This year’s Pinkpop Art Poster was created by graphic designer and screen printer Harmen Liemburg. A spacey landscape of sound waves and a singing starling ‘mainstage’. ‘You won’t believe your ears!”
The Pinkpop poster is the most discussed topic on the festival grounds, except perhaps for the music. Countless collectors (including Jan Smeets) have the entire collection hanging on their walls. So when designer Cor van Wees, the mastermind behind 42 Pinkpop posters, decided for 2022 that he wanted to outsource design of the festival’s artwork, one thing was certain: the art poster stays.
In his new role as curator, every year Cor chooses a (young) artist to create the poster. This may be a graphic designer, but also a photographer, a painter or a poet. This way you can add a surprising art poster to your collection each time and the tradition lives on.
By choosing Harmen, Buro Pinkpop is putting a big name to work. His work can be admired in museums all over the world, from France to Japan. For the art poster, he looked at the earthly possessions in a room of an average music lover. “For practical reasons, I got rid of my vinyl, CDs and cassettes years ago. I sometimes regret that. I only listen digitally anymore, but particularly miss the pleasure of looking at LP covers. Without wanting to be nostalgic, I find it interesting that a new generation has fully embraced the ritual of spinning records and fiddling with tapes again.”
“While I was working on the design, I saw videos on Instagram of Sarah Tidwell, a visual artist who adopted a young starling. The youngster becomes an adult bird and begins to sing more and more. The sounds from that little throat are mesmerizing, almost otherworldly. You don’t believe your ears! I love watching and listening to birds anyway, so it’s not very strange that an animal artist was given the “main stage” in my design.
Harmen initially planned to print the print run of 100 posters himself as well. “In screen printing I can use colors that are not in the palette of the average offset printer. And it is much more tangible because of the relatively thick layers of ink and pigment you work with in this technique, but also a bit coarser. In view of the modest size and detail that Daniel and I wanted to achieve, we will therefore print digitally – just like Cor’s posters. But on somewhat duller paper.
Daniël van der Velden, was brought in because of his experimental work as an animator of typography. “Daniël is a real vector wizzard with a technical knowledge that I cannot match. I have to have that in there I thought. Eventually the design went in a completely different direction, and he drew the starry sky and all the typography. The collaboration went very smoothly. We will definitely do this again!”
Needless to say, Harmen is a big music fan. His favorite Pinkpop? That is, as it should be, his first. “That was that rainy 1987 edition, with Hüsker Dü and Chris Isaak. Nowadays I prefer to experience it from the couch. I always faithfully watch Public Broadcasting’s registrations.”

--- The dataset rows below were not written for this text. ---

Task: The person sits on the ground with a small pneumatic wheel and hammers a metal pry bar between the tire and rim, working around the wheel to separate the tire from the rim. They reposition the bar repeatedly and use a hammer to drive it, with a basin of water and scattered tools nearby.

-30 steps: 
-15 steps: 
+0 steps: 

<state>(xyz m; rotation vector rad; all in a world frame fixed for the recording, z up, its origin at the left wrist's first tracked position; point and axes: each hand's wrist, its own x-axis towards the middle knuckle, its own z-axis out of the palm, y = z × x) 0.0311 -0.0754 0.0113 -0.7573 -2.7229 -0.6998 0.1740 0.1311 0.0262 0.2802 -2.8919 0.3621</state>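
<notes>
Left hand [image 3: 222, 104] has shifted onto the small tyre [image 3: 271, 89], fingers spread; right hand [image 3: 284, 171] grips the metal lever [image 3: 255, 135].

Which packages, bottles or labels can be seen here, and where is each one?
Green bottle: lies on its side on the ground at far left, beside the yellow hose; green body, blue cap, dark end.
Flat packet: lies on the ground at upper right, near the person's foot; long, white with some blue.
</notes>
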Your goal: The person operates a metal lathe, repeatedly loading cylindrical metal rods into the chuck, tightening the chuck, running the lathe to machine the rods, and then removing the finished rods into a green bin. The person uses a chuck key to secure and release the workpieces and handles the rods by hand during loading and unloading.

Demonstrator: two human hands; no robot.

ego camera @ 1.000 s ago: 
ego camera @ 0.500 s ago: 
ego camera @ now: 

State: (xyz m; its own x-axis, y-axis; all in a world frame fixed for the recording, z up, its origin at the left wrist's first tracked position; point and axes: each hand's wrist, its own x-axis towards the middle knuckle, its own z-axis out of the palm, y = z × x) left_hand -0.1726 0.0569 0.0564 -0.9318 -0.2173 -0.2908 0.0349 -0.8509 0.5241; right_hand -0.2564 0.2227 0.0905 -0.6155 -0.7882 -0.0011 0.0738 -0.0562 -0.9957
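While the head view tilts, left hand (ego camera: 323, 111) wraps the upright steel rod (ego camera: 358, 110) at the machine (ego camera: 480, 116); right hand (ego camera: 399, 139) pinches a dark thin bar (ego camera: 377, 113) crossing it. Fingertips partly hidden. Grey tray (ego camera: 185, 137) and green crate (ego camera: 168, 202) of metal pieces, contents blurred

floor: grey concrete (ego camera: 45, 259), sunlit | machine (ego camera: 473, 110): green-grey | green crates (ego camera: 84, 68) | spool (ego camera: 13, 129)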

That Harmen is a screen printer was one of the reasons for Cor van Wees to choose him this year. “Jan Smeets is also a qualified screen printer. I thought, okay, we’re coming full circle. Last year my daughter designed the art poster. That was an advanced 3D poster made with state-of-the-art technology. The next step would be artificial intelligence. I didn’t want to go in that direction. We’re going back to basics.”
Cor began his career as a screen printer himself. For forty years he designed the Pinkpop posters and was responsible for the entire design of the festival. Since stepping down, as curator he chooses an artist each year to design the poster. “Harmen showed me what fascinates him in music. He’s very fascinated by peripherals. I couldn’t have come up with that, that’s something new. I think it’s very exciting what he’s going to make of it.”
Last year, an emerging artist was chosen. You can hardly say that about Harmen. But as far as Cor is concerned, this choice says nothing about the following years: everything is open. “Above all, the new generation must not let themselves be thrown out of the game. This is a way for me to challenge them. I would say: come on up!”
About Harmen
For each project, Harmen Liemburg (1966) immerses himself in the visual aspects of a particular subject, including clichés or apparent trivia. The visual building blocks he gathers from this are often redrawn and adapted for the screen printing technique. During this process, the individual elements take on new roles and meanings as they are combined in a poetic way. Each project is thus a graphic exploration in itself.